AIM OF THE TASK = Everything in the listing below needs to be retyped exactly.
--- START ---
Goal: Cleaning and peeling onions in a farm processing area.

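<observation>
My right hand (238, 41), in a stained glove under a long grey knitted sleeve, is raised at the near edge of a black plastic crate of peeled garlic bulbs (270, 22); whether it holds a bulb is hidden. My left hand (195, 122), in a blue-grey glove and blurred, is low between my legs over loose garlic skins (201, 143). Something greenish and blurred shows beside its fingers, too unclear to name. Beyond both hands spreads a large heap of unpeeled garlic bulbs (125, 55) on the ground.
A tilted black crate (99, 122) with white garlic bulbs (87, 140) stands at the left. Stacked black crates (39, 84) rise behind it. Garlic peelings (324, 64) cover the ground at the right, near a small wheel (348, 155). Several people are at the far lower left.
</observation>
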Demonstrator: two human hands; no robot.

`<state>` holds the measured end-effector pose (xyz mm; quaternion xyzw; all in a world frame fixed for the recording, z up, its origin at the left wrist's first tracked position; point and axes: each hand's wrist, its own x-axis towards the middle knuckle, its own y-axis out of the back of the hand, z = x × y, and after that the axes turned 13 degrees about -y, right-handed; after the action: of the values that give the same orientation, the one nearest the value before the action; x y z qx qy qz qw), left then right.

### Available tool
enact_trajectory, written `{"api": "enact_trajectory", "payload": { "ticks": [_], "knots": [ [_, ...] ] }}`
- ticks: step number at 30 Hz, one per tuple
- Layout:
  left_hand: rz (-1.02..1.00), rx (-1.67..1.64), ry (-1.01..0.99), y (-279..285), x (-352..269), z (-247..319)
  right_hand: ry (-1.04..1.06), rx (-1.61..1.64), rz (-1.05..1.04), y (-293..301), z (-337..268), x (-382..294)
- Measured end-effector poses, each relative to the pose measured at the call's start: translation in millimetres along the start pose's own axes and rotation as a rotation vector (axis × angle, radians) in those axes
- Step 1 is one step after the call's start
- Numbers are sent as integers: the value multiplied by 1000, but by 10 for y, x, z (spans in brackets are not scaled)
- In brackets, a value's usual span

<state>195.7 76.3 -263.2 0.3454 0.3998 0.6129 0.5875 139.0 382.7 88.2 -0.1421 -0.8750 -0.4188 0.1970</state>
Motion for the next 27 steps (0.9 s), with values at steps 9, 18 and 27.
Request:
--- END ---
COMPLETED EXERCISE =
Goal: Cleaning and peeling onions in a farm processing area.

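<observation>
My right hand (238, 41), in a stained glove under a long grey knitted sleeve, is raised at the near edge of a black plastic crate of peeled garlic bulbs (270, 22); whether it holds a bulb is hidden. My left hand (195, 122), in a blue-grey glove and blurred, is low between my legs over loose garlic skins (201, 143). Something greenish and blurred shows beside its fingers, too unclear to name. Beyond both hands spreads a large heap of unpeeled garlic bulbs (125, 55) on the ground.
A tilted black crate (99, 122) with white garlic bulbs (87, 140) stands at the left. Stacked black crates (39, 84) rise behind it. Garlic peelings (324, 64) cover the ground at the right, near a small wheel (348, 155). Several people are at the far lower left.
</observation>
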Demonstrator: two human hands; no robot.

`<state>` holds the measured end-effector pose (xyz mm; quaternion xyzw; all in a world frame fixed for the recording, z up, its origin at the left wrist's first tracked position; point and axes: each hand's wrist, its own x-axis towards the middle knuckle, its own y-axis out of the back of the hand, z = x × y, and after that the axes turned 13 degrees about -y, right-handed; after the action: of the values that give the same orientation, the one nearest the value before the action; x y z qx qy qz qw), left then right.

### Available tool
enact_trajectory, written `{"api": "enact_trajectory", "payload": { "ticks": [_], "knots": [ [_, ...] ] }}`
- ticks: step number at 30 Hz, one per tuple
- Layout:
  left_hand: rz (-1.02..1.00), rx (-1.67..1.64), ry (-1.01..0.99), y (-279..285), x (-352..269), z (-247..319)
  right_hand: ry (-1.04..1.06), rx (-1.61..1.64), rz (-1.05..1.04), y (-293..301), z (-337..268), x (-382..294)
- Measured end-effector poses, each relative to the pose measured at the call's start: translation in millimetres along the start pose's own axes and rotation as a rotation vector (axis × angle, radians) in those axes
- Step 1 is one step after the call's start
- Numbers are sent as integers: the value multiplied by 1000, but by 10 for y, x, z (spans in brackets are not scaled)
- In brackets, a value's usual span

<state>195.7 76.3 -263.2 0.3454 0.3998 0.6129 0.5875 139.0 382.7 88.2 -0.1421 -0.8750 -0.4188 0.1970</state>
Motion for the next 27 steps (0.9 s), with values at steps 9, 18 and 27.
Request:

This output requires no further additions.